PROMPT: All lines below containing "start" are to be listed.

[Opening SUPPLIED INFORMATION section]

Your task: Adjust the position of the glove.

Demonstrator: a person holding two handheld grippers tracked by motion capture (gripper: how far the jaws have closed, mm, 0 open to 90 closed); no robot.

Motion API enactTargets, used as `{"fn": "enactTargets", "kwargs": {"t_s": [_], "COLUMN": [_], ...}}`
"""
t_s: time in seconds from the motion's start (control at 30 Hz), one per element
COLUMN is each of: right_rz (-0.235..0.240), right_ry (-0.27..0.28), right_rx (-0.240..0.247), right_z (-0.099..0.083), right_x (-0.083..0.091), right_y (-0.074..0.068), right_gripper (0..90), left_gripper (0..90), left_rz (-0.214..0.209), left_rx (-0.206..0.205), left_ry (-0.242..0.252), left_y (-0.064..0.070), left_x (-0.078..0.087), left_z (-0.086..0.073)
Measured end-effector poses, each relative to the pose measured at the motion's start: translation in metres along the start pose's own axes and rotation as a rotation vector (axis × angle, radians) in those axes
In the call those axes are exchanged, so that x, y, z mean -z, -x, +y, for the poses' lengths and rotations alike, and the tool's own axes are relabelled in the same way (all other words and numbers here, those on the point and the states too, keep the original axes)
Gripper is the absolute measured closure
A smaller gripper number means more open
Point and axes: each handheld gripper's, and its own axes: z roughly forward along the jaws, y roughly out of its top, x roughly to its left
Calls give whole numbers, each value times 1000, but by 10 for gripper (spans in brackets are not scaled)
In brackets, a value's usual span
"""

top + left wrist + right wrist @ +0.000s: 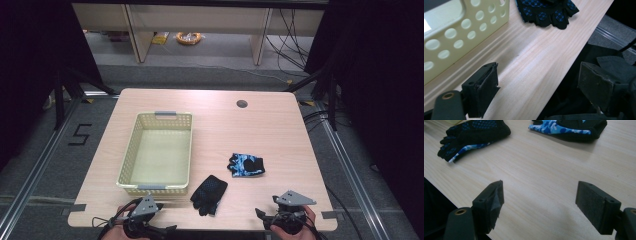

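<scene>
Two fingerless gloves lie on the wooden table [215,125]. The black glove with blue dots [209,194] [547,11] [471,135] rests palm up near the front edge, just right of the basket. The blue camouflage glove [246,165] [571,127] lies farther back, right of centre. A cream perforated basket [130,150] [461,27] stands at the left with nothing in it. My left gripper [135,210] [536,90] is open at the front edge below the basket. My right gripper [272,207] [540,207] is open at the front right, nothing between its jaws.
A round cable hole [242,104] sits near the table's far edge. Beyond the table are shelf legs, cables and a yellow coil [188,37] on the floor. Metal rails [350,165] run along both sides of the table.
</scene>
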Motion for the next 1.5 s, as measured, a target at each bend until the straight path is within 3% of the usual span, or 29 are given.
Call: {"fn": "enactTargets", "kwargs": {"t_s": [0.03, 0.17, 0.57, 0.6, 0.63, 0.67, 0.7, 0.73, 0.77, 0.8, 0.83, 0.93, 1.0, 1.03, 1.07, 1.1, 1.13, 1.17, 1.2, 1.3, 1.37, 1.4, 1.47, 1.5], "right_rz": [-5, -3, 3, 8, 12, 15, 23, 23, 42, 42, 54, 56, 68, 83, 87, 90, 90, 105, 111, 127, 152, 165, 174, 175], "right_ry": [6, -21, 1, 0, 7, 6, 20, 20, 31, 31, 54, 58, 58, 68, 69, 65, 65, 68, 73, 67, 57, 45, 38, 32], "right_rx": [35, 12, 25, 26, 21, 1, 40, 40, -2, -2, 55, 64, 53, 93, 101, 127, 127, 165, 171, 185, 207, 204, 209, 215], "right_z": [-1, -1, 2, 5, 6, 7, 9, 9, 13, 13, 19, 24, 30, 37, 41, 45, 45, 56, 60, 71, 84, 87, 90, 92], "right_x": [-1, -1, -4, -5, -6, -7, -8, -8, -10, -10, -14, -16, -18, -22, -24, -26, -26, -33, -36, -45, -58, -61, -66, -71], "right_y": [3, 0, -1, -2, -3, -5, -3, -3, -8, -8, -5, -6, -10, -11, -13, -14, -14, -17, -19, -22, -26, -27, -28, -29], "right_gripper": [232, 229, 226, 228, 231, 240, 250, 250, 266, 266, 289, 314, 344, 384, 399, 413, 413, 447, 465, 490, 523, 533, 535, 543], "left_gripper": [159, 159, 159, 159, 159, 159, 159, 159, 160, 160, 161, 166, 181, 190, 197, 205, 215, 229, 237, 262, 291, 294, 318, 318], "left_rz": [-7, -11, -8, -5, -7, -5, -5, -5, -7, -7, -10, -2, -18, -20, -18, -30, -30, -20, -26, -17, -40, -34, -30, -31], "left_rx": [6, 17, -5, 32, 18, 37, 37, 30, 35, 35, 19, 13, 10, 3, -8, 22, 22, -2, -9, -25, -13, -44, -50, -91], "left_ry": [7, 24, 0, 12, 19, 18, 18, 21, 23, 23, 32, 19, 43, 54, 38, 58, 58, 61, 78, 56, 72, 54, 50, 45], "left_y": [1, 2, -1, 0, 0, 1, 1, 1, 2, 2, 4, 5, 10, 13, 13, 16, 16, 17, 18, 20, 27, 28, 31, 33], "left_x": [0, -1, 0, -1, -1, -1, -1, -1, -3, -3, -4, -7, -10, -13, -14, -16, -16, -18, -20, -22, -30, -31, -34, -37], "left_z": [0, 0, 0, 0, 0, 0, 0, 0, 1, 1, 2, 3, 5, 7, 9, 10, 10, 13, 15, 19, 25, 28, 30, 33]}}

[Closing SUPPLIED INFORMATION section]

OUTPUT FOR THIS TASK:
t_s: time in seconds from the motion's start (control at 30 Hz), one per element
Measured end-effector poses, each relative to the pose measured at the motion's start: translation in metres along the start pose's own axes and rotation as a rotation vector (axis × angle, radians) in those axes

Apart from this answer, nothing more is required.